Balance des blancs

Rappel : la température de couleur


Avant d’aborder la question de la balance des blancs proprement dite, il convient de rappeler quelques connaissances ayant trait à la température de couleur. En effet, la lumière étant composée d’un spectre de couleurs perceptibles ou non par l’œil, sa température varie selon la source de lumière.

L’unité

La température de couleur de la lumière visible est exprimée en Kelvin (K) et s’étend de 1800K à 6500K environ. Plus la température de couleur est basse plus la couleur perçue est rouge. Par exemple, 2000K correspondent approximativement au coucher du soleil. À l’inverse, une température élevée indique une lumière plus bleue, 5000K-6500K étant traditionnellement considéré comme la lumière naturelle normée. Il est d’ailleurs amusant de noter que la progression des températures de couleur de la lumière est inverse à notre perception subjective qui considère comme couleurs chaudes celles qui tendent vers le rouge et froides celles qui tendent vers le bleu.

Échelle de température de couleur

La balance des blancs : définition et usages


La balance des blancs est un réglage présent sur tous les appareils numériques, qui offre la possibilité d’étalonner le capteur en fonction de l’éclairage. On la nomme ainsi car, au départ, il s’agit d’indiquer à l’appareil comment il doit interpréter la couleur.

    • Méthode traditionnelle : elle consiste tout simplement à viser un objet blanc (classiquement une feuille de papier) pour indiquer à l’appareil le blanc « neutre » de référence. Bien effectuée, cette mesure est la plus fiable, et la plus rapide.
    • Auto : tous les appareils numériques permettent la mesure automatique de balance des blancs. Il s’agit d’ailleurs presque toujours du paramètre par défaut. C’est le boîtier lui-même qui va dans ce cas régler la balance automatiquement. Bien qu’étant correcte et en constante progression, cette fonction n’est pas d’une exactitude sans faille et est susceptible de ne pas satisfaire un photographe exigeant.
    • Pré-réglages : la plupart des APN comportent aujourd’hui des pré-réglages correspondant au type de source de lumière qui éclaire le sujet, y compris artificielle. Le photographe n’a qu’à sélectionner le paramètre ad hoc pour obtenir des couleurs fidèles au rendu souhaité. Un éclairage néon produit par exemple une dominante verdâtre. Elle sera corrigée en choisissant le réglage « Néon ».
      Ci-dessous, de gauche à droite :
      Balance Auto – Ensoleillé – Nuageux – Ombre – Lumière incandescente – Néon – Kelvin.
      balance_des_blancs_awb balance_des_blancs_soleilbalance_des_blancs_nuagebalance_des_blancs_ombrebalance_des_blancs_incandescence balance_des_blancs_neonbalance_des_blancs_kelvin    
    • Réglage manuel en Kelvin (K) : enfin, les boîtiers les plus pointus offent la possibilité de régler directement et très précisément la balance des blancs en paramétrant manuellement les Kelvin.

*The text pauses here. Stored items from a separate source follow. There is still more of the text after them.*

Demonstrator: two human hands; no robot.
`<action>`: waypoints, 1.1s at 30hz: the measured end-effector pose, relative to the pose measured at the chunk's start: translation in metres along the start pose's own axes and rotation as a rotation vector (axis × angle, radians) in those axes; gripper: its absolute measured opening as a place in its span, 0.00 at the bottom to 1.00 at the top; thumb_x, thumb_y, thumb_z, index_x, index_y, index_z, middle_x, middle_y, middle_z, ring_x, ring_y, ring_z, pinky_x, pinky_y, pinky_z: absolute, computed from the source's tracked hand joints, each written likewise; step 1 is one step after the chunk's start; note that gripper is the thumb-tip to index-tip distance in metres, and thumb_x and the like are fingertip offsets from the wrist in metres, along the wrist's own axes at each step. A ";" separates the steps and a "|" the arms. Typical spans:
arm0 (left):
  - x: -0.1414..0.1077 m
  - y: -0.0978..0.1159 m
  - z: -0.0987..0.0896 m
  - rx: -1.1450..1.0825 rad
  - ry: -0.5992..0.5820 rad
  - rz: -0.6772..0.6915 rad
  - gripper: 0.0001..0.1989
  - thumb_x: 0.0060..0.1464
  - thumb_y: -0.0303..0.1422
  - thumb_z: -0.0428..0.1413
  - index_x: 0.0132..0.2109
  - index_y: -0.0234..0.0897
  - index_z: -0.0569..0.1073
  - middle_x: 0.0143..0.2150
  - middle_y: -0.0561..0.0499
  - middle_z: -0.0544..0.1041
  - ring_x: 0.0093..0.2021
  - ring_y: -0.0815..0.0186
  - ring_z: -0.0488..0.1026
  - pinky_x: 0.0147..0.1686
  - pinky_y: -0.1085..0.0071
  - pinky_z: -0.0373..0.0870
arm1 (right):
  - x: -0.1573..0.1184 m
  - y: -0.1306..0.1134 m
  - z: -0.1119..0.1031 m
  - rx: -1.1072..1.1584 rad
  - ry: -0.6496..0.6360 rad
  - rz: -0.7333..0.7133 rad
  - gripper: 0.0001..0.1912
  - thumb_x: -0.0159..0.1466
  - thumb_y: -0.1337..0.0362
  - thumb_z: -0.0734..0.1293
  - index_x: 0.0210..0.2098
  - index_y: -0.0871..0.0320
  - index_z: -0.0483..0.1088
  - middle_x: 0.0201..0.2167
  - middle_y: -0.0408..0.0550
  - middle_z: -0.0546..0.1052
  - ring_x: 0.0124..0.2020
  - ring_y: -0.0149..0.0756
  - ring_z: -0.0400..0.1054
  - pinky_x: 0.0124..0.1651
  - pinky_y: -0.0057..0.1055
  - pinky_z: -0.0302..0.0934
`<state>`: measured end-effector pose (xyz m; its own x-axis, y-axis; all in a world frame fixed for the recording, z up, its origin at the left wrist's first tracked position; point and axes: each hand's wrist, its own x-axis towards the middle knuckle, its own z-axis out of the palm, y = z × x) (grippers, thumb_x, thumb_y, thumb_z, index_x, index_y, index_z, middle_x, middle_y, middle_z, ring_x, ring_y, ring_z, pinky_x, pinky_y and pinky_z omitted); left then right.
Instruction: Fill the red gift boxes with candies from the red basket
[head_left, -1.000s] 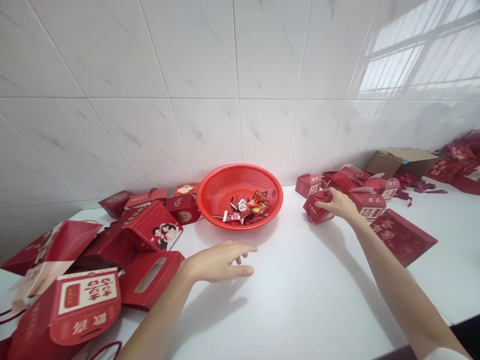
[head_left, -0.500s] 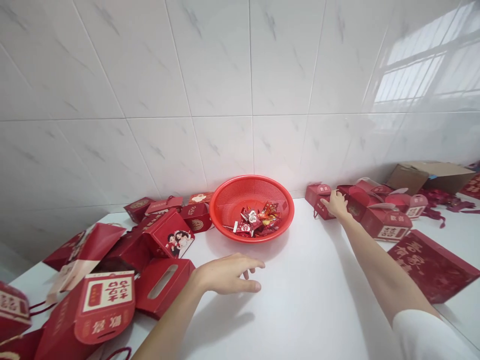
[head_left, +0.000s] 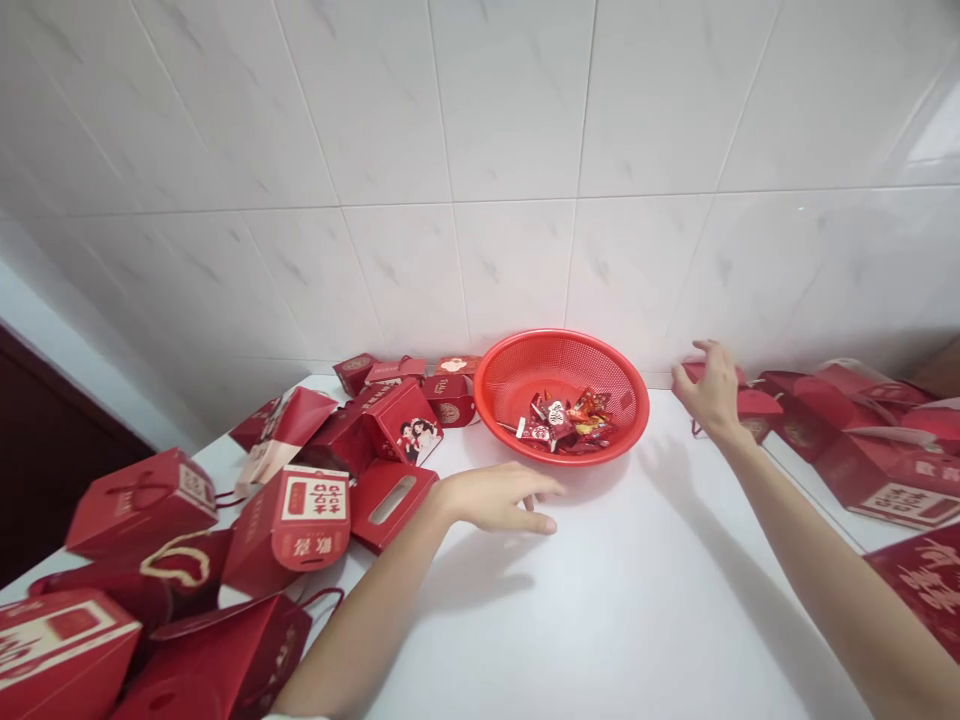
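My left hand [head_left: 501,499] hovers over the white table in front of the red basket [head_left: 562,455], fingers apart and holding nothing. Inside the basket lie several wrapped sweets [head_left: 577,420], mostly red with some orange. My right hand [head_left: 709,392] is raised to the right of the basket with its fingers spread and nothing in them. Behind and beside it sits a small red box [head_left: 756,410], partly hidden by the hand.
Many red gift boxes [head_left: 307,520] are heaped on the left of the white table [head_left: 622,600]. More red boxes [head_left: 885,460] stand at the right, with a dark red box [head_left: 919,580] nearer. A tiled wall [head_left: 517,260] rises behind.
The view has turned left, so the basket and boxes appear further right. My right hand has come off the small boxes towards the basket. My left hand stays open near the basket.
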<state>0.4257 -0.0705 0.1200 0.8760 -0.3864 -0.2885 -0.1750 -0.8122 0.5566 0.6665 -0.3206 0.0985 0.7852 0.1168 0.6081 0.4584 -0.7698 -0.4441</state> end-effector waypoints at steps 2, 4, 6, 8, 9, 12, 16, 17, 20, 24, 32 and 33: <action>-0.010 -0.004 -0.010 -0.006 0.111 0.015 0.24 0.61 0.41 0.55 0.62 0.39 0.70 0.60 0.45 0.74 0.56 0.58 0.73 0.55 0.66 0.67 | -0.016 -0.034 -0.005 0.119 0.033 -0.102 0.23 0.65 0.62 0.57 0.59 0.60 0.61 0.60 0.65 0.67 0.65 0.52 0.59 0.63 0.51 0.56; -0.023 -0.011 -0.023 0.029 0.331 0.009 0.21 0.62 0.42 0.53 0.59 0.41 0.72 0.61 0.47 0.73 0.60 0.58 0.70 0.59 0.66 0.65 | -0.039 -0.066 -0.009 0.259 0.012 -0.260 0.19 0.66 0.61 0.57 0.55 0.58 0.64 0.58 0.63 0.69 0.63 0.51 0.62 0.61 0.50 0.59; -0.037 -0.022 -0.037 0.099 0.653 -0.080 0.20 0.62 0.42 0.52 0.57 0.42 0.74 0.63 0.48 0.71 0.63 0.57 0.66 0.63 0.63 0.61 | -0.066 -0.092 -0.010 0.372 -0.048 -0.420 0.14 0.68 0.61 0.58 0.51 0.55 0.67 0.59 0.61 0.70 0.62 0.49 0.63 0.62 0.49 0.59; -0.049 -0.039 -0.048 0.176 0.945 -0.246 0.19 0.61 0.40 0.52 0.56 0.41 0.74 0.64 0.47 0.69 0.65 0.55 0.64 0.66 0.60 0.57 | -0.090 -0.110 -0.007 0.472 -0.119 -0.547 0.11 0.68 0.63 0.58 0.48 0.54 0.68 0.58 0.60 0.70 0.60 0.47 0.66 0.60 0.47 0.61; -0.054 -0.049 -0.052 0.199 1.045 -0.346 0.20 0.61 0.39 0.51 0.57 0.40 0.73 0.63 0.45 0.69 0.65 0.55 0.64 0.67 0.59 0.57 | -0.100 -0.116 -0.005 0.509 -0.157 -0.594 0.11 0.69 0.64 0.58 0.48 0.54 0.68 0.58 0.60 0.70 0.60 0.46 0.67 0.60 0.46 0.62; -0.066 -0.079 -0.061 0.182 1.105 -0.657 0.24 0.59 0.37 0.52 0.61 0.34 0.70 0.64 0.38 0.69 0.66 0.50 0.64 0.65 0.56 0.59 | -0.119 -0.125 0.004 0.564 -0.255 -0.667 0.11 0.69 0.65 0.58 0.49 0.54 0.68 0.58 0.60 0.70 0.60 0.46 0.67 0.59 0.45 0.63; -0.073 -0.103 -0.064 0.085 0.980 -0.799 0.23 0.58 0.28 0.50 0.60 0.31 0.71 0.60 0.36 0.74 0.62 0.51 0.70 0.63 0.59 0.63 | -0.121 -0.129 0.011 0.581 -0.347 -0.633 0.10 0.69 0.65 0.58 0.47 0.54 0.68 0.57 0.59 0.71 0.58 0.46 0.68 0.58 0.46 0.63; -0.073 -0.105 -0.063 0.061 0.964 -0.790 0.23 0.57 0.27 0.50 0.59 0.31 0.72 0.58 0.37 0.76 0.60 0.52 0.72 0.61 0.60 0.65 | -0.121 -0.130 0.012 0.596 -0.351 -0.622 0.10 0.69 0.65 0.58 0.46 0.54 0.68 0.57 0.59 0.71 0.58 0.46 0.68 0.58 0.45 0.64; -0.068 -0.098 -0.062 0.030 0.950 -0.733 0.22 0.53 0.25 0.53 0.56 0.31 0.75 0.53 0.38 0.79 0.53 0.54 0.77 0.55 0.63 0.70 | -0.118 -0.135 0.013 0.640 -0.355 -0.600 0.09 0.68 0.66 0.59 0.44 0.55 0.69 0.56 0.59 0.71 0.55 0.45 0.70 0.56 0.42 0.65; -0.056 -0.072 -0.059 0.089 0.963 -0.647 0.20 0.48 0.25 0.56 0.50 0.35 0.79 0.45 0.45 0.82 0.46 0.56 0.79 0.49 0.65 0.72 | -0.116 -0.147 0.012 0.682 -0.380 -0.596 0.07 0.68 0.66 0.60 0.42 0.55 0.69 0.54 0.58 0.73 0.51 0.43 0.72 0.51 0.39 0.66; -0.033 -0.013 -0.033 -0.186 0.978 -0.271 0.15 0.47 0.28 0.55 0.43 0.37 0.79 0.29 0.53 0.78 0.30 0.63 0.77 0.33 0.70 0.73 | -0.120 -0.181 0.014 0.733 -0.500 -0.466 0.11 0.64 0.57 0.68 0.43 0.55 0.68 0.40 0.49 0.78 0.37 0.39 0.73 0.40 0.35 0.67; -0.030 -0.009 -0.029 -0.245 0.947 -0.220 0.14 0.48 0.29 0.55 0.43 0.36 0.78 0.29 0.53 0.78 0.29 0.64 0.76 0.31 0.70 0.73 | -0.120 -0.182 0.013 0.767 -0.522 -0.442 0.10 0.63 0.58 0.68 0.42 0.55 0.68 0.38 0.47 0.79 0.35 0.38 0.73 0.40 0.34 0.67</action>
<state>0.4137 -0.0392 0.1463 0.8932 0.3555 0.2754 0.0383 -0.6704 0.7410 0.4945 -0.1864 0.0977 0.4806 0.6916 0.5391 0.7495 -0.0048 -0.6620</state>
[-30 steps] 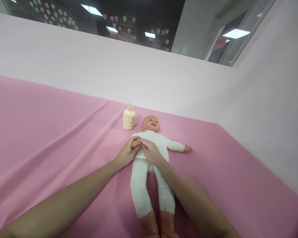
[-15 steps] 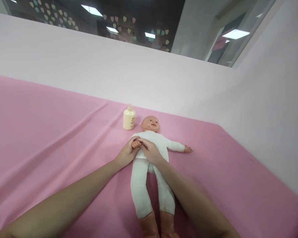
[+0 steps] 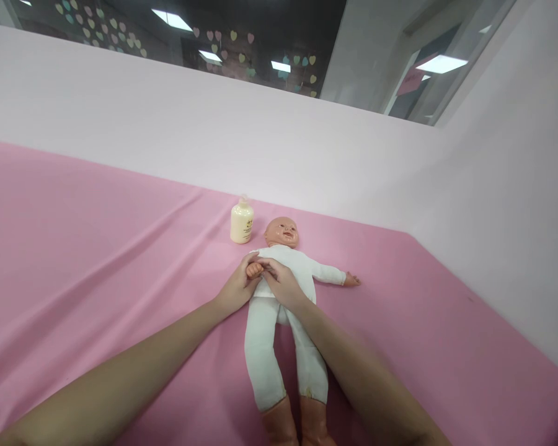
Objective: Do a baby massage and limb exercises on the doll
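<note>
A baby doll in a white cloth suit lies on its back, its head pointing away from me. Its arm on the left of the view is bent towards me, and the small doll hand shows between my two hands. My left hand is wrapped round that arm from the left side. From the right, my right hand closes over the same arm, its fingertips meeting the left hand's. Most of the held arm is hidden under my fingers. The doll's other arm stretches out to the right.
A cream pump bottle stands upright beside the doll's head. Pink cloth with long creases covers the surface. Behind it rises a white wall with a window that bears heart stickers. Another white wall stands at the right.
My fingers have shifted very slightly on the doll's arm, and the doll's hand has moved a touch to the left. The doll's body and the bottle have stayed put.
</note>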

NB : Il est évident que la balance des blancs est à refaire chaque fois que l’on change de conditions d’éclairage.

Exemples en image

Ci-dessous, la même photo réalisée sous lumière incandescente avec différents réglages. On constate que la balance automatique a totalement corrigé la dominante orangée de la lampe à filament, restituant une couleur neutre à l’image. Le réglage « Lumière incandescente » convient parfaitement en conservant de légers tons chauds, finalement plus agréables. En revanche, les deux autres réglages produisent un résultat bien trop jaune/rouge.

Balance des blancs Auto

Auto

Balance des blancs Nuageux

Nuageux

Balance des blancs Ensoleillé

Ensoleillé

Balance des blancs Incandescent

Incandescent

 

 

 

Selon les boîtiers, la qualité de correction des dominantes de couleur peut varier considérablement. Chacun devra expérimenter les différents paramètres de son appareil pour choisir à la prise de vues la correction qui lui convient le mieux.